La part inconstructible de la Terre. Critique du géo-constructivisme
Une recension de Mathilde Lequin, publié le1. Écologie de surplomb
La Terre est mal en point ? Reconstruisons-la, clament les géo-constructivistes, convaincus que des technologies innovantes le permettront. Au XXIe siècle, le rêve primordial n’est plus de quitter la Terre mais de la « refaire ». Décréter l’Anthropocène, comme l’ère où l’Homme est devenu le principal facteur de transformation géologique, procède de ce fantasme, critique Frédéric Neyrat : l’Homme demeure le héros, surplombant la Terre comme s’il s’agissait d’un objet à piloter ou d’une boîte à reformater. Le géo-constructiviste se rêve en « scaphandrier aux pouvoirs démiurgiques refaçonnant la Terre de l’extérieur ». Et il aspire même à produire la vie grâce à la biologie de synthèse. Bienvenue dans un monde où la nature a disparu…
2. Écologie du réseau
Alors que les géo-constructivistes séparent le sujet Homme de l’objet Terre, un autre mouvement, que
Neyrat appelle « éco-constructiviste », affirme au contraire que tout est interconnecté : notre planète est un gigantesque réseau. Né dans les années 1970, ce courant trouve en Bruno Latour son actuel chef de file. Ce dernier nous annonce la fin de la nature, puisque celle-ci est de part en part fabriquée par l’homme et marquée par son empreinte. Comment alors prétendre sauver la Terre si la place autonome de la nature n’y est pas reconnue ? Comme les géo-constructivistes, Latour enterre la nature trop vite selon Frédéric Neyrat. Et les éco-constructivistes, malades du « manque de séparation », s’asphyxient dans une boîte terrestre pleine de soubresauts.

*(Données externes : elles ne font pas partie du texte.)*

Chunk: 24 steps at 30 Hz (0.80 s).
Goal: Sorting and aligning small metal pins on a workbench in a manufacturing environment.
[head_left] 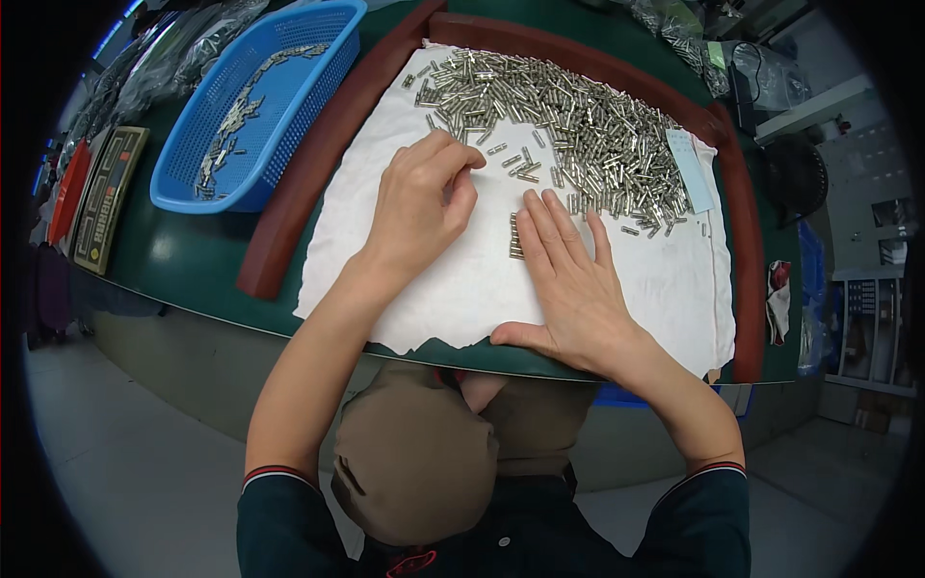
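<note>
A large heap of small silvery metal cylinders point(597, 125) covers the far right of a white cloth point(424, 299). My right hand point(573, 275) lies flat on the cloth, fingers stretched forward and thumb out to the left. Against the left side of its fingers is a short stack of aligned cylinders point(516, 237), partly hidden by the hand. My left hand point(419, 197) hovers left of the heap with its fingers curled in toward the thumb. Whether a cylinder sits in that curl cannot be made out. Several loose cylinders point(520, 166) lie between the two hands.
Red-brown wooden rails point(289, 212) border the cloth left, far and right on a green table point(183, 260). Beyond the left rail stands a blue mesh basket point(260, 173) with more cylinders inside. A pale blue strip point(690, 171) lies at the heap's right edge. Plastic bags point(183, 58) fill the far left.
</note>
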### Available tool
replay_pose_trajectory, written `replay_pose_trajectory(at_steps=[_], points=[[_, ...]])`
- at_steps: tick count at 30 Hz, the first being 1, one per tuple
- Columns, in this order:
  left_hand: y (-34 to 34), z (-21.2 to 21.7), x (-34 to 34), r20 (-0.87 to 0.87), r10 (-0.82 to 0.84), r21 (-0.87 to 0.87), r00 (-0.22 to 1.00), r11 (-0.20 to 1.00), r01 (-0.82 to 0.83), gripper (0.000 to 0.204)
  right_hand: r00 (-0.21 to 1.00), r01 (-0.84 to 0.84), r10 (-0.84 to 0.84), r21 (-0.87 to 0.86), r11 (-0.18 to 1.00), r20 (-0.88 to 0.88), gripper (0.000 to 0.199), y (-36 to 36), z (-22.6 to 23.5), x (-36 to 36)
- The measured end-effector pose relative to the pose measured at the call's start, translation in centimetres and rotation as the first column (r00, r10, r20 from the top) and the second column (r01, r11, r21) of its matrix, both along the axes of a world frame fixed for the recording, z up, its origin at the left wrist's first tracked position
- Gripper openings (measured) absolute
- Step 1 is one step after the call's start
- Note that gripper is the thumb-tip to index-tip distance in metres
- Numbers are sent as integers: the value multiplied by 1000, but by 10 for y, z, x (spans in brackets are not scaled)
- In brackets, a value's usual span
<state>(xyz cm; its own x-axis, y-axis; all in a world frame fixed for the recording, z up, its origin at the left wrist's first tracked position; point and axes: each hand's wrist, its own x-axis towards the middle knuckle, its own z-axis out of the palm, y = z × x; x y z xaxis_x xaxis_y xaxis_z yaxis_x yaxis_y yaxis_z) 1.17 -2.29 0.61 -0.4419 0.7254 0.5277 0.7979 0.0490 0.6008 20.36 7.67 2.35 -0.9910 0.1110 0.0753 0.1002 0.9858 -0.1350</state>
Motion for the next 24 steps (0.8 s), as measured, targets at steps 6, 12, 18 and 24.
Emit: replay_pose_trajectory(at_steps=[6,12,18,24], points=[[-1,-3,-3,17,0,6,1000,1000,0,15,999,-6,6,2,1000,54,119,-20,7,15],[0,-2,-3,49,-19,10,999,1000,19,14,997,-9,13,-58,998,78,115,-36,14,31],[-1,-4,-1,69,-27,19,997,999,25,14,965,100,-121,-100,990,-233,53,-12,24,29],[1,-2,0,85,-32,105,996,994,23,11,962,94,-167,-311,946,-215,40,-8,10,25]])
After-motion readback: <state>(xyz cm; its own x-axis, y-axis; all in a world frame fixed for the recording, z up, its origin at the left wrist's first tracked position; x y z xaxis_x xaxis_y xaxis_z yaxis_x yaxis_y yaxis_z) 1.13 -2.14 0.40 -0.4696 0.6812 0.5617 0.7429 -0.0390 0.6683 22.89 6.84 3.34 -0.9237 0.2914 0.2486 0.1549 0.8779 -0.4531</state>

3. Écologie de la séparation
Comme remède, l’auteur défend une « écologie de la séparation ». De quoi s’agit-il ? D’abord de prendre le recul nécessaire pour comprendre pourquoi il importe aujourd’hui de défendre la nature. Car celle-ci ne se réduit pas aux intérêts économiques et politiques que nous projetons sur elle : la nature est fermée sur elle-même, radicalement autre que nous. Sauvage, elle « s’obstine à ne pas nous répondre ». Ce mutisme de la Terre est pour Frédéric Neyrat ce qui fait sa part inconstructible : ni objet ni sujet, elle est un « trajet inconstructible », jamais reproductible en laboratoire. La solution ne serait donc pas de « refaire » la Terre, mais de « défaire » les liens par lesquels nous considérons que nous en sommes propriétaires.